In conclusione, l'infiammazione e la necrosi pulpare rappresentano sfide pressanti nella rigenerazione pulpare. Questo studio offre una dimostrazione completa della creazione di un modello di pulpite nei topi, con risultati di immunofluorescenza che verificano i fattori infiammatori. Questo articolo propone un nuovo e comodo design del bavaglio per la bocca, che fornisce all'operatore una vista senza ostacoli mantenendo la bocca del mouse aperta senza interferenze con la lingua. Tuttavia, le operazioni sui denti posteriori mandibolari rimangono una sfida. Considerando i vantaggi dell'utilizzo di topi sperimentali, la modellazione endodontica nei topi è molto promettente e si prevede di anticipare ulteriori riduzioni della soglia tecnica.

Materials

Name	Company	Catalog Number	Comments
Animal
C57/B6J mice	Gempharmatech Experimental Animals Company	C57/B6J	For the establishment of pulp exposure
Equipment
1 mL syringe	Chengdu Xinjin Shifeng Medical Apparatus & Instruments Co. LTD.	SB1-074(IV)	Apply in drug injection.
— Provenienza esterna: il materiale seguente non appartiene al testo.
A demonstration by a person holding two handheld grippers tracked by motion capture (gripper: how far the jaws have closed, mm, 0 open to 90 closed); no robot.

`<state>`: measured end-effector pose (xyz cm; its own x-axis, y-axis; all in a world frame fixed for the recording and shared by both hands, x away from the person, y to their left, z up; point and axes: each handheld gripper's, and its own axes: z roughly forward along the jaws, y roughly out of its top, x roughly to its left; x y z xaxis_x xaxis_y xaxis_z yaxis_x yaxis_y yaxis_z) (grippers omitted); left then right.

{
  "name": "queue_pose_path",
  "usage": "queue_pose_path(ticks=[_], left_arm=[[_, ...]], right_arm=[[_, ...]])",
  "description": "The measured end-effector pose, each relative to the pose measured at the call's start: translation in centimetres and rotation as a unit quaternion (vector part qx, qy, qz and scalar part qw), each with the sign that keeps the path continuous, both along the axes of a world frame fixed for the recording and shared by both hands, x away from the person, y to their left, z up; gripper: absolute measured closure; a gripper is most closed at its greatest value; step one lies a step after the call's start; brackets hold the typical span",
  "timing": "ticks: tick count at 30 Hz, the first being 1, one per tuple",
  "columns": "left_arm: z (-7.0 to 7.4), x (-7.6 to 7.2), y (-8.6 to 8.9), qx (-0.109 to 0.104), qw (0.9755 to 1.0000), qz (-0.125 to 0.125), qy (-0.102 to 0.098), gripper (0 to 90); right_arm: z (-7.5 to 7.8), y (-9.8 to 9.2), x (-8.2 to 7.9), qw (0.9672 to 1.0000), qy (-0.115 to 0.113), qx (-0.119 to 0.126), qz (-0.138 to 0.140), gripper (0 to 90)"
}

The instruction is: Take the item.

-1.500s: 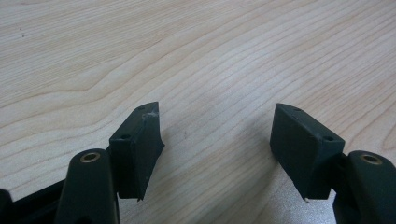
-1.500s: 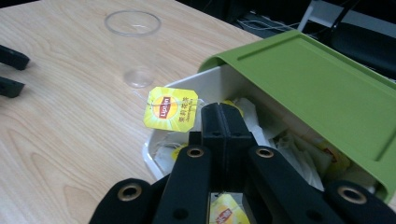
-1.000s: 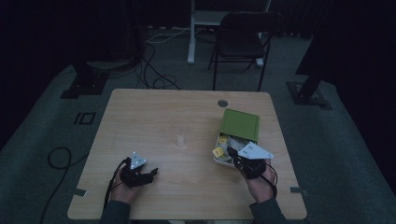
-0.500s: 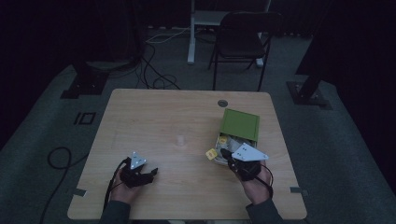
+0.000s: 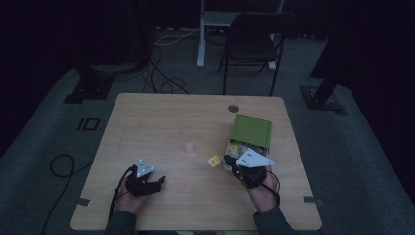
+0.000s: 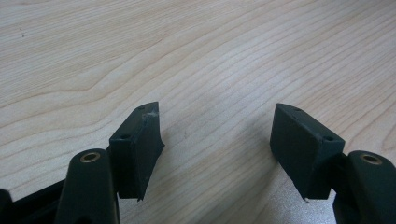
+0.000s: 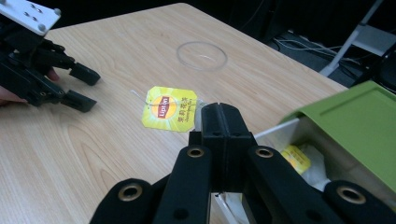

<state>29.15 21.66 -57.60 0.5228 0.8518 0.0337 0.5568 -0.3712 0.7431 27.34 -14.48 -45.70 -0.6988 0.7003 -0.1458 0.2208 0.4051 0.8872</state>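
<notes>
The left tongs (image 5: pixel 159 182) lie low over the near left part of the wooden counter (image 5: pixel 166 127), held in a hand (image 5: pixel 128 195). In the left gripper view their jaws stand wide apart with only bare wood grain between them.

The right tongs (image 7: pixel 219 122) sit at the near right, a grey three-cornered plate (image 5: pixel 253 158) on top. In the right gripper view their jaws are pressed together; a scrap of white shows just beside the tips, but I cannot tell whether anything is pinched between them.

Just ahead of the right tongs' tips a yellow tea bag tag (image 7: pixel 169 108) lies flat on the counter, printed with a red "Lipton" logo and a line of small characters too fine to read. A thin string runs from its corner.

Beside the right tongs stands an open box (image 7: pixel 322 158) with a green lid (image 5: pixel 251 130); another yellow-tagged packet (image 7: pixel 295 158) lies inside.

Farther out from the tag, a clear round cup (image 7: pixel 201 55) rests on the counter.

Beyond the counter's far edge stand a dark chair (image 5: pixel 254 44) and loose cables (image 5: pixel 161 68) on the floor.
</notes>
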Motion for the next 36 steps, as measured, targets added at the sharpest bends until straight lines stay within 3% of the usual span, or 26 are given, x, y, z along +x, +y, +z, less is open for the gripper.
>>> queue_pose_path(ticks=[15,36], left_arm=[[0.0,0.0,0.0,0.001,1.0,-0.001,0.0,34.7],[0.0,0.0,0.0,0.0,1.0,0.0,0.0,34.8]], right_arm=[[0.9,1.8,0.5,0.9998,-0.008,0.008,0.019,90.0],[1.4,2.2,1.6,0.9997,-0.008,0.015,0.015,90.0]])
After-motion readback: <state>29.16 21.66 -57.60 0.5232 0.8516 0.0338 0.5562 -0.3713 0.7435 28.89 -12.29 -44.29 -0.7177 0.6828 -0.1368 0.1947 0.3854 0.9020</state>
8# C+ file	Readysteel	0010047	Apply in exposing the roof of pulp chamber.
Anesthesia Mix solution			10% ketamine hydrochloride+ 5% xylazine + 85% sterile isotonic saline.
DAPI Staining Solution	Beyotime	C1005	Apply in immunofluorescence staining for counter-staining of nucleus.
Dental high-speed dental handpiece	Jing yuan electronic commerce technology	WJ-422	Apply in pulp exposure.
Heavy wire cutter	Jirui Medical Instrument Co., Ltd.	none	Apply inarc cutting.
Hematoxylin and Eosin Stain kit	Biosharp	BL700B	For the histological analysis of the slides.
IL-6 antibody	Novus	NBP2-89149	Apply in immunofluorescence staining to detect the inflammation of the dental pulp.
Ketamine(Ketamine hydrochloride)	Vet One, Boise, Idaho, USA	C3N VT1	100mg/kg, IP. Apply in nesthetization.
Medical tap	3M	1530	Apply in mice immobilization.
Orthodontic arch wire	Shanghai Wei Rong Medical Apparatus Co. LTD.	K417	Diameter of 8µm
Round dental burr (0.6 mm)	Shofu global	072208	Apply in removing enamel and shallow layer of dentin.
Young loop bending plier	Jirui Medical Instrument Co., Ltd.	none	Apply in arc bending.